5 novembre 2025. Après 1 277 jours de détention, Cécile Kohler et Jacques Paris ont quitté la prison d’Evin et se trouvent à la Résidence de France à Téhéran. Leur statut reste conditionnel selon les autorités iraniennes, et leur retour n’est pas encore fixé.
Après 1 277 jours détenus, Cécile Kohler et Jacques Paris ont quitté la prison d’Evin. Libération conditionnelle selon Téhéran, retour non daté.
Emmanuel Macron a annoncé mardi soir la sortie de prison du couple, détenu depuis mai 2022 pour des accusations d’espionnage.
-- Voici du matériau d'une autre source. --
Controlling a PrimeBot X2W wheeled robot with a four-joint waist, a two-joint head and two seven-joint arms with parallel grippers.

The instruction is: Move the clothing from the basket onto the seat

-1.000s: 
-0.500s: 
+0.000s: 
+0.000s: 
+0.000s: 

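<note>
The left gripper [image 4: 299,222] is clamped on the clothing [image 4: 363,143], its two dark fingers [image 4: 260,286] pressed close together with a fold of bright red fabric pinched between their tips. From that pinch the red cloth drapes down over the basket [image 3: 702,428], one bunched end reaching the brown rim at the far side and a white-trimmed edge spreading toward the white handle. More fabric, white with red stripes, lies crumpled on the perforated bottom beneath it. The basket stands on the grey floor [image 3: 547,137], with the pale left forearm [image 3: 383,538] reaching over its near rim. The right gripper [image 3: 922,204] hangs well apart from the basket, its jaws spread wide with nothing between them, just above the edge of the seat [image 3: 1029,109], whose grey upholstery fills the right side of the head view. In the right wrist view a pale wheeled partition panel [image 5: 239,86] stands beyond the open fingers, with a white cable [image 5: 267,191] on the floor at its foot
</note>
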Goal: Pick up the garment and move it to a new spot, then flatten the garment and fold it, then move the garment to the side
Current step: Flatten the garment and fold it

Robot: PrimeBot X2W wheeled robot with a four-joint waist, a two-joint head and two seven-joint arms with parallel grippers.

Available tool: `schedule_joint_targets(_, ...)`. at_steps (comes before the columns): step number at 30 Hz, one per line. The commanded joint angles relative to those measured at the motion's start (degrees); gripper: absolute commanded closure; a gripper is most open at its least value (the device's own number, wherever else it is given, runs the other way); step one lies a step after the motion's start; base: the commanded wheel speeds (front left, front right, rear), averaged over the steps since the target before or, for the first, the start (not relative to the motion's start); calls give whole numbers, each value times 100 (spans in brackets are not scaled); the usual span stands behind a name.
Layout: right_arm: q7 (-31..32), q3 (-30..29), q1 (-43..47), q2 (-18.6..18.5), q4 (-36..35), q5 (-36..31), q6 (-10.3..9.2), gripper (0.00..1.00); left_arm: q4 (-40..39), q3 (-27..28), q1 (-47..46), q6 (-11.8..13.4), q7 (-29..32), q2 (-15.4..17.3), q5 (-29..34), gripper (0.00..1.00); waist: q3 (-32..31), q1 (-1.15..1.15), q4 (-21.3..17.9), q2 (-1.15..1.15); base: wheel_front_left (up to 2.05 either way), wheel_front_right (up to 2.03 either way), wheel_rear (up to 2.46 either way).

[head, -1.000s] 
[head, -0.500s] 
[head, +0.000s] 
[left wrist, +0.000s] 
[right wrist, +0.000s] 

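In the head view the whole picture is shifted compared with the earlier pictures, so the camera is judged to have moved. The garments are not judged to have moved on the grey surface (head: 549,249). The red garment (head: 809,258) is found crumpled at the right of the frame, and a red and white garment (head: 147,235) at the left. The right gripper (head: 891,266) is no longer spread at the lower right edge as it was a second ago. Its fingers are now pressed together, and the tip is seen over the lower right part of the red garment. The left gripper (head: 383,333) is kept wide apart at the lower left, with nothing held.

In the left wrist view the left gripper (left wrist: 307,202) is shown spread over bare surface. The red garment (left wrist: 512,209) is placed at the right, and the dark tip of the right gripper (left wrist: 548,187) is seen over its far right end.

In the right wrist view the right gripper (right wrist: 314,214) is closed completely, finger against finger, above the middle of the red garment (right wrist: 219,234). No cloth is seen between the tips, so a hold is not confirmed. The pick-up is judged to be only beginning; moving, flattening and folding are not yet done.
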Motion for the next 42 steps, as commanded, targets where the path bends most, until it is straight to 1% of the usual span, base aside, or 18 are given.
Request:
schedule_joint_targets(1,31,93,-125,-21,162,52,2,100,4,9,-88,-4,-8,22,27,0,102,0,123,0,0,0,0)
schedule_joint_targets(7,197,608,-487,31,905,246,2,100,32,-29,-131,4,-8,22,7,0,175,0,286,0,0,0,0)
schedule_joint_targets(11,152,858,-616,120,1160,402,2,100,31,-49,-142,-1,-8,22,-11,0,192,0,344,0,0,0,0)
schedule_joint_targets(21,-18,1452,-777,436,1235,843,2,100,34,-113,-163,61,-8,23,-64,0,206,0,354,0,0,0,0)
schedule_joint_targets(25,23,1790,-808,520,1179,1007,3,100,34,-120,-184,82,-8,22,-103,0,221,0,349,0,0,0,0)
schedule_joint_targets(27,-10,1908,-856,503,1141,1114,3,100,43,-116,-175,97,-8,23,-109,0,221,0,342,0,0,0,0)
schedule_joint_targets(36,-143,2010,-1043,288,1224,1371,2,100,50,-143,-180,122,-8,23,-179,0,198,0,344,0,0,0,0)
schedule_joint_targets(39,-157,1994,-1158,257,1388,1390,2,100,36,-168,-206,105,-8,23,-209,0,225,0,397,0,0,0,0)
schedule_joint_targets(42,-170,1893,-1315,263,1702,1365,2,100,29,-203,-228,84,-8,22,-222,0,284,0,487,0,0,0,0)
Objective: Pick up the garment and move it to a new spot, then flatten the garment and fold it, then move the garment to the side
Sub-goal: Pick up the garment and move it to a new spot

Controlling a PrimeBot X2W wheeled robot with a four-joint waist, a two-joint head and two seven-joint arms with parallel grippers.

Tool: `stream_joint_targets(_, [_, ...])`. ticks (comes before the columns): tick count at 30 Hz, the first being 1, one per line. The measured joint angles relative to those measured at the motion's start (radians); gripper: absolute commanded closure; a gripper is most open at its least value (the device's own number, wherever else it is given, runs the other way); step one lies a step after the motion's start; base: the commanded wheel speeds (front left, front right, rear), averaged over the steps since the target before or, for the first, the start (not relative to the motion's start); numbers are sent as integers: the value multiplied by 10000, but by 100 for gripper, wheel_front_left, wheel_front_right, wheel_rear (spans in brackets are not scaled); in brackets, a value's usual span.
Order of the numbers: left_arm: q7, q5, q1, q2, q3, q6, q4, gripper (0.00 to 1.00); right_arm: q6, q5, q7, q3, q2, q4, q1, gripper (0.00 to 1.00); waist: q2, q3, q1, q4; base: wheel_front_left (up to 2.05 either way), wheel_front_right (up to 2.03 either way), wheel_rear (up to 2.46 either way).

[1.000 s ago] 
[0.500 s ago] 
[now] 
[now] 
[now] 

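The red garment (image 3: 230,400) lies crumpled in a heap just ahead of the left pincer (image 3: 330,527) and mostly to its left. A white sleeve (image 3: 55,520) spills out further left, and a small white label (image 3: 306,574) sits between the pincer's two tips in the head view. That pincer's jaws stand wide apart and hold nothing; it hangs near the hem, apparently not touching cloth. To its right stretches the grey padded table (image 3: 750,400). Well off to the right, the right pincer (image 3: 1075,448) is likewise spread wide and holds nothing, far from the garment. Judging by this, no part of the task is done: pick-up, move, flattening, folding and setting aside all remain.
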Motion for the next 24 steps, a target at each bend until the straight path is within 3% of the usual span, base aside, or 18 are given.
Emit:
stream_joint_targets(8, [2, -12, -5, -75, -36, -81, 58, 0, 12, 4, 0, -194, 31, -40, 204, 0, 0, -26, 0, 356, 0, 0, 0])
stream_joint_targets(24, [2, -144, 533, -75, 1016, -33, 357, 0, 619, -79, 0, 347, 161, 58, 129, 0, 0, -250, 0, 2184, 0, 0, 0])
Le chef de l’État a salué une « première étape », tandis que le ministre des Affaires étrangères Jean-Noël Barrot a confirmé qu’ils sont « en sécurité » à la résidence de l’ambassadeur, sous suivi consulaire renforcé.
La libération est conditionnelle
Selon la diplomatie iranienne, il s’agit d’une mise en liberté « sous caution », avec maintien d’un contrôle judiciaire jusqu’aux prochaines échéances de procédure. Concrètement, les deux Français restent pour l’instant empêchés de quitter l’Iran. Côté français, on parle d’une étape vers une « libération définitive », sans calendrier public pour un rapatriement.
Mi-octobre, un tribunal iranien avait prononcé de très lourdes peines à l’encontre de Cécile Kohler et Jacques Paris, respectivement 20 et 17 ans d’emprisonnement, sur fond d’accusations d’espionnage au profit de services français et israéliens. Paris a constamment dénoncé des charges « arbitraires » et des détentions s’apparentant à une prise d’otages d’État.
Réactions en France
Dans l’hémicycle, les députés se sont levés pour applaudir après l’annonce. Plusieurs responsables politiques, de la majorité comme de l’opposition, ont exprimé un « immense soulagement ». Les avocats des familles ont toutefois rappelé que « pour l’instant, ils ne sont pas libres » au sens plein du terme.
Trois ans et demi d’épreuve
Arrêtés le 7 mai 2022 en fin de séjour touristique, Kohler et Paris étaient devenus les deux derniers Français officiellement détenus en Iran. Leur détention a duré 1 277 jours, une chronologie qui a suscité une mobilisation durable d’associations, d’élus et de proches, jusque sur les grilles de l’Assemblée nationale où leurs portraits ont été affichés au printemps.
Quelles suites diplomatiques
Ces derniers mois, Téhéran avait publiquement évoqué la possibilité d’un arrangement impliquant une étudiante iranienne poursuivie en France, avant que la justice française ne décide d’un contrôle judiciaire dans l’attente d’un procès. Les autorités françaises ne confirment pas de lien direct, mais les négociations se poursuivent.